COS 333 Assignment 3: All Your Base64 Are Belong To Us

Due Thursday February 28 at 10:00 pm

Sun Feb 17 13:55:02 EST 2019

Base64 encoding provides a way to encode arbitrary binary data into printable ASCII for mailing or shipment to a web browser, then decode it back into exactly its original form. A Base64 encoder reads an input stream of arbitrary 8-bit bytes. It processes 6 bits at a time, mapping each 6-bit chunk into an 8-bit printable letter, digit or other character that is guaranteed to travel end-to-end safely through all systems. This process expands the input by only 33%, so it is acceptably efficient. A decoder reverses the process, converting a stream of 8-bit ASCII characters back into properly packed bytes that reproduce the original input exactly.

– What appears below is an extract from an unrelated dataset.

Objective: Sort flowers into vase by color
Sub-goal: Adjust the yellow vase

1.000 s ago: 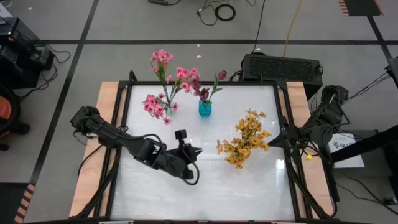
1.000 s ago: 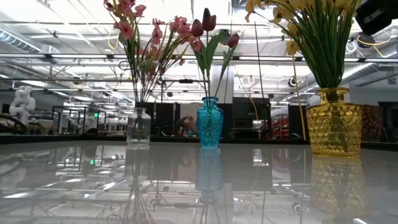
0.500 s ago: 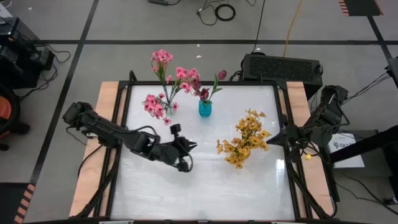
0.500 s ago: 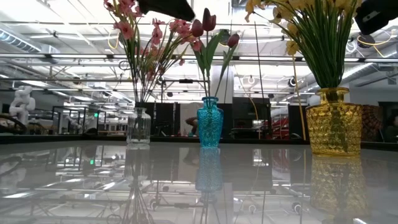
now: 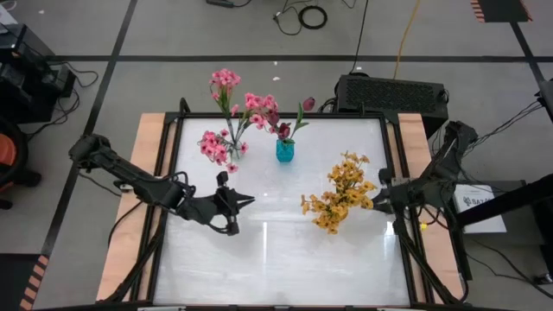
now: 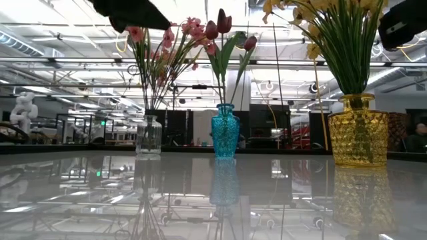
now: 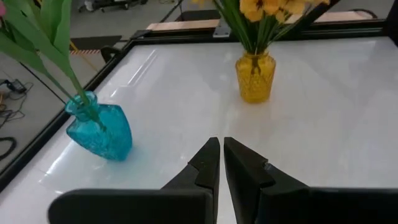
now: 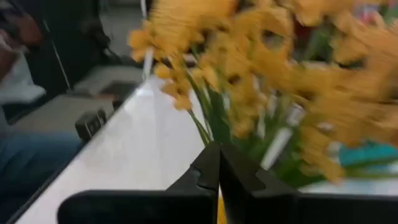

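Both end effectors, left [image 5: 249, 199] and right [image 5: 377, 193], hover closed, empty.

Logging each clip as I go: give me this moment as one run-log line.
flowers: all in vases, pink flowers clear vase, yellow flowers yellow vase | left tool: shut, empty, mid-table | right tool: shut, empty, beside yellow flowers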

This assignment is an exercise in writing code to a published standard; in theory, and we hope in practice, your implementation will interoperate properly with anyone else's implementation. It's also an exercise in bit-whacking: manipulating bits as raw bits, not numbers or characters. That kind of code is often necessary for writing device drivers, processing network packets, and other tasks that require packing bits into words or extracting them.

Keep clearly in mind that your programs must handle arbitrary bytes, not just printable ASCII characters.

Specification

The file base64.html contains an excerpt (most of Section 6.8) from RFC 2045, the standard for MIME (Multipurpose Internet Mail Extensions) encoding. Begin by taking a quick look at the standard to see how such things are organized and written, then carefully read the excerpt that describes Base64 excoding.

Your task is to:

  1. write encoders in Java and Python that encode any stream of bytes into Base64 as specified by the standard.
  2. write decoders in Java and Python that decode a valid Base64-encoded stream back into its original form.
  3. create test files that will exercise your code thoroughly.
  4. write a testing script that will run all your tests with a single command.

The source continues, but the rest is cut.